The biggest current constraint is my age, 20, because it stands in the way of most locations that people seem to use for meetings and parties. I am not opposed to an identification card whose numbers might not necessarily reflect my proper age, I simply lack the knowledge of where such an item might be procured and am accepting offers.

If you are too far into tech, too far into music or too far into blogging, you are the person I am looking for and we should set up some kind of meeting. I am currently located in San Jose, but am looking to move to San Francisco or Santa Cruz, so activities in those areas are helpful.

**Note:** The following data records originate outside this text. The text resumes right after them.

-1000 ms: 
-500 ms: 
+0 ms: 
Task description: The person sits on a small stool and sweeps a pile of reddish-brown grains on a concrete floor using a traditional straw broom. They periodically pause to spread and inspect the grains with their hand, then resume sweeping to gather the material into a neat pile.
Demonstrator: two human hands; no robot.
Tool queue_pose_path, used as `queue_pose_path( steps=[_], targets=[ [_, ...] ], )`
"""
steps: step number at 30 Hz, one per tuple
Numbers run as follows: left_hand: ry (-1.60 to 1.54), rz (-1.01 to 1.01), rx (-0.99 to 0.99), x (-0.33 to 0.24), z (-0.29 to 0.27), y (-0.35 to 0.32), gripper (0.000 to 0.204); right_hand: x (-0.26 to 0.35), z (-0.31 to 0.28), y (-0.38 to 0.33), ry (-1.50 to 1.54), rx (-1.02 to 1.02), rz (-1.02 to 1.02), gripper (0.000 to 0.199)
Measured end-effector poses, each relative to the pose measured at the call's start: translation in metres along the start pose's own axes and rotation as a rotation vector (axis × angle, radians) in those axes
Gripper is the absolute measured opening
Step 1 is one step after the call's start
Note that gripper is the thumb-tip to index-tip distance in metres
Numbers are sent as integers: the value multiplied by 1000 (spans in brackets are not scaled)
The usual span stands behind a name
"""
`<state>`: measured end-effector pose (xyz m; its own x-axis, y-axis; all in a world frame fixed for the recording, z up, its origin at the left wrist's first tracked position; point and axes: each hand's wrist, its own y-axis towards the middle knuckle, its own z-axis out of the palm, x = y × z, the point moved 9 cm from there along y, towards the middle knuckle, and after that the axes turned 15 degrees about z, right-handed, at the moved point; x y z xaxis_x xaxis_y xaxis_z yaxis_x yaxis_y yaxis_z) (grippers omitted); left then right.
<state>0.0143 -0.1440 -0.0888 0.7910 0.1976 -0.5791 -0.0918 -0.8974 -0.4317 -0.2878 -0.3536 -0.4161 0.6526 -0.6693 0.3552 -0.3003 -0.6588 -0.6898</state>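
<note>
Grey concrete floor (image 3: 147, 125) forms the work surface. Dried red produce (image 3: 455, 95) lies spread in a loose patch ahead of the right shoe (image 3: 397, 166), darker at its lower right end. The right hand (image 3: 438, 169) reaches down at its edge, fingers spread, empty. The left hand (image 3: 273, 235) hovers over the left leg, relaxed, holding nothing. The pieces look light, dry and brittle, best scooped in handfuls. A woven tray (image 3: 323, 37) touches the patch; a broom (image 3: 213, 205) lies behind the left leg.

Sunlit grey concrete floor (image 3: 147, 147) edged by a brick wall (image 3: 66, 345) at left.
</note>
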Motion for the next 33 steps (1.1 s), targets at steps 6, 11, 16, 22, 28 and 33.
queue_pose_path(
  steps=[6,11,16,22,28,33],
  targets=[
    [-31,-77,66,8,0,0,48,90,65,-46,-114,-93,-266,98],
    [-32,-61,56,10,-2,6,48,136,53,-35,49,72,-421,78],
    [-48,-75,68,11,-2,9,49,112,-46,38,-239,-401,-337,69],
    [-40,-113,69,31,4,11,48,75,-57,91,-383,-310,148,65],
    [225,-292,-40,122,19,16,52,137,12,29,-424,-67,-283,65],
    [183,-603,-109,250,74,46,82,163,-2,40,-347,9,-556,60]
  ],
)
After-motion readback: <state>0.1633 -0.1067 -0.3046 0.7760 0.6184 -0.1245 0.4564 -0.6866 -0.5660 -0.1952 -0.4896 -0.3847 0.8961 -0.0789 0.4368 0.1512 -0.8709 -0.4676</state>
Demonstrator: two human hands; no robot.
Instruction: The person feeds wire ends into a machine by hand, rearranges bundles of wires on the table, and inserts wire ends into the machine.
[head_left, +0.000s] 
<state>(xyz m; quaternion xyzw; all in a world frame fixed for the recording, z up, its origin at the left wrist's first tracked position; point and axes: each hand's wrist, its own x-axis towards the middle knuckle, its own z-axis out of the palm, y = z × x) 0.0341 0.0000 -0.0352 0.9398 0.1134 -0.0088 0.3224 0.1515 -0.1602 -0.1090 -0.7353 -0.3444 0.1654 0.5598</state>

People who, off the top of my head, I would like to run into (I hope you all watch your Technorati cosmos):

  • Matt Mullenweg — I missed the most recent party due to the age thing, hopefully that can be a solved problem before the 4 months it will take for the world to get back to tilting at that familiar angle towards the sun.
  • Jonas Luster — Jonas rocks the Bay Area’s communal socks, we need to hang out again, dude.
  • Sean Savage — Met Sean at ETech, he’s cool, at Berkeley and needs to look at this post with regards to PlaceSite
  • Craig Ness — Just saw a link to him in reference to awesome music stuff. I like awesome music stuff. Get me tickets to the good shows, Craig, please.
  • Craig Newmark — Talked to Craig briefly at Web 2.0, three words: nicest. guy. ever. Don’t know what we would do together, but I’d love to buy him lunch.
  • Evan Williams — Dude’s busy on Odeo, surely, but the various times I have run into him he has always seemed like somebody who knew what was going on. And nice, too.
  • Matt Haughey — MeFi, Blogger, Creative Commons… what can’t this guy do? Hell, he’s on my Orkut friends list (haha) so it is amazing we haven’t hung out.
  • Chris Messina — Alright, we already talk a bit and expect to hang out, but I thought I should put him on this list so that people will know that I am cool and talk to Chris Messina.
  • Brad Delong, Chris Whipple, Jean-Yves Stervinou — These 6A people are on my list of good karma, we should hang out.
  • Tantek Çelik, Kevin Marks, Niall Kennedy, David Sifry — These guys need to make sure I am invited to the next Technorati-related event. They should also let me hang out at their office, yup.
  • Adam Rifkin — I’ve run into Adam a bunch of times now and he does such a great job at talking me up that I think he should be everywhere :) And he should let me hang out at his office.
  • Saul Griffith and Eric Wilhelm — At Squid Labs, these guys have the coolest set of random inventions that are somehow related. Awesome toys, awesome tools. They are in Emeryville, we need to plan some time for me to stop by.
  • Peter Merholz — Homeboy knows his stuff, I wish I could make it to the Adaptive Path party on tomorrow, but I don’t expect I’ll have time.

Those are just a few that pop to mind, in no particular order, but I expect the rest of you that I missed to speak up and let me know when we are going to do something.

Google Code

Thursday, March 17th, 2005

Ooo. I heart open source software. I heart Google. I doubleheart Google Code. Do they ever stop announcing things?